Position title: KCCG Genomics Summer Scholarship
Employer: Garvan Institute of Medical Research
Closing date: 30/11/2020
Brief position description: The Garvan Institute of Medical Research brings together world-leading clinicians and basic and translational researchers to break down barriers between traditional scientific disciplines and find solutions to disease. Founded in 1963, Garvan’s mission is to harness all the information encoded in our genome to better diagnose, treat, predict and prevent disease.
Our scientists work across four intersecting research themes: medical genomics, epigenetics, and cellular genomics; diseases of immunity and inflammation; cancer; and diseases of ageing affecting bone, brain and metabolism. In addition, three major Centres: The Kinghorn Centre for Clinical Genomics, the Garvan-Weizmann Centre for Cellular Genomics, and the Centre for Population Genomics.
The Kinghorn Centre for Clinical Genomics (KCCG), established by the Garvan Institute is an Australian research and sequencing centre delivering genomic information for clinical use. Our vision is to translate medical research into clinical care in Australia and beyond by integrating sequencing, bioinformatics and data management in a cutting-edge Genomics research environment.
The Opportunities
The KCCG is offering currently enrolled undergraduate students opportunities to carry out projects during summer 20120/2021. These projects provide hands-on research experience in the following topics:
1. Deep Learning Superstardom
This position is for assisting various projects of the Deep Learning Initiative. Activities involve contributing to development, testing, deployment and documentation of Deep Neural Networks that focus on analysing real time signals from Oxford Nanopore Sequencers, and SkyMapper project, which aims to make sense of complex-multi-dimensional data using imagification and analysis using Convolutional Neural Networks.

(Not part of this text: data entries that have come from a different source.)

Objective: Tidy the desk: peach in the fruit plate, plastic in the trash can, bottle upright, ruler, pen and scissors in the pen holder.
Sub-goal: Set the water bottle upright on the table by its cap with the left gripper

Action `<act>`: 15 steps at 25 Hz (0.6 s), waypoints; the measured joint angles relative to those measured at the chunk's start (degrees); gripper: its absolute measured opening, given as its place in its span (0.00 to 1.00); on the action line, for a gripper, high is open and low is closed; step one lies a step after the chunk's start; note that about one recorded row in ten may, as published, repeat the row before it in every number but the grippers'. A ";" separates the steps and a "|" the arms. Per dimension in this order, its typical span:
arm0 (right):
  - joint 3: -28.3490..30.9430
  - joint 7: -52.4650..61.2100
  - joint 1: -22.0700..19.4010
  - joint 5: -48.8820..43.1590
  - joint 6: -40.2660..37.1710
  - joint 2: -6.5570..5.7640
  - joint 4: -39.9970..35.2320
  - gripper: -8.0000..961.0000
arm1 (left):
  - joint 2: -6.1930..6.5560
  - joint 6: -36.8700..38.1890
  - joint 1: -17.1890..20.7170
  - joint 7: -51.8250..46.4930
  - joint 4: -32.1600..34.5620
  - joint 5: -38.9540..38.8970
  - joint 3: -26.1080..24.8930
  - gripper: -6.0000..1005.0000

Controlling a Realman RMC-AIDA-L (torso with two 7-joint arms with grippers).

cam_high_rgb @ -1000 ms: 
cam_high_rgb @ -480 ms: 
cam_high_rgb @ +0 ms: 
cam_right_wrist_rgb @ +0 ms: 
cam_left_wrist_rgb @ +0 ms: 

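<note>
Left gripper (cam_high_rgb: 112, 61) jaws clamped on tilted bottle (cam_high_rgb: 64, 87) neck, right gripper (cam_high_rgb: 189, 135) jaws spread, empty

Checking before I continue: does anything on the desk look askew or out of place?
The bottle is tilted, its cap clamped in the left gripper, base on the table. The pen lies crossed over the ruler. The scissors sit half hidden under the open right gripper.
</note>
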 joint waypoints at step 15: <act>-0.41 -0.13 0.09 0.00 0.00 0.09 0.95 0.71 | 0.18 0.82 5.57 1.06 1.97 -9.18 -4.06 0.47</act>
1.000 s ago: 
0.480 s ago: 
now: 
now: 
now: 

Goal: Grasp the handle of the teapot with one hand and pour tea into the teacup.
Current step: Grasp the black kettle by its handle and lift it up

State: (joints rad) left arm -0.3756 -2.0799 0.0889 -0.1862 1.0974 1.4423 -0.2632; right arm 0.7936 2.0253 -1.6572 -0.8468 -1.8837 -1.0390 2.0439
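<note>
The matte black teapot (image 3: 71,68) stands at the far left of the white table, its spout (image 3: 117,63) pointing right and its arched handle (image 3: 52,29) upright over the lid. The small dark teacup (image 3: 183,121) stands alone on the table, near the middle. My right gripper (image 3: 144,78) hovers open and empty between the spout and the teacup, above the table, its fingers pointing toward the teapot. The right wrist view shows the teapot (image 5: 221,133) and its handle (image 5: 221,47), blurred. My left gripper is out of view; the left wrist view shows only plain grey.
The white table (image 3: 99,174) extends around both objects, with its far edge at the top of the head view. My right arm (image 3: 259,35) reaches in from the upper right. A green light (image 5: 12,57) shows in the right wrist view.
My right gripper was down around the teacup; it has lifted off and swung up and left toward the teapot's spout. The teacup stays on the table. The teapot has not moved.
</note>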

2. Community screening program – Laboratory and Bioinformatics consideration
The project will involve reviewing and optimising specific aspects of the laboratory and downstream bioinformatics challenges as part of TKCC’s community screening program. The program currently utilises whole genome sequencing (WGS) to provide valuable genetic and clinical insights of each participant. Evaluations of new software or programming packages for specific diseases could be expected e.g. analysis of tri-nucleotide repeats and structural rearrangements.
3. Community screening program - community consultation interface
Community consultation is of increasing interest and value to KCCG as part of its clinical translation research. This project will require a student to review existing solutions for gathering community input using online interfaces, consult with build a proof of concept in line with stakeholders’ expectations. This may include subscriptions to new polls and questions, incorporating media to engage community members, templates for short surveys and open questions with navigable interfaces, and secure storage and analysis of community responses.
The project is expected to involve development of a user-friendly web interface to either SurveyMonkey or RedCap to engage, gather data and provide immediate feedback to communities on topics related to the use and reuse of genomic information for research and screening.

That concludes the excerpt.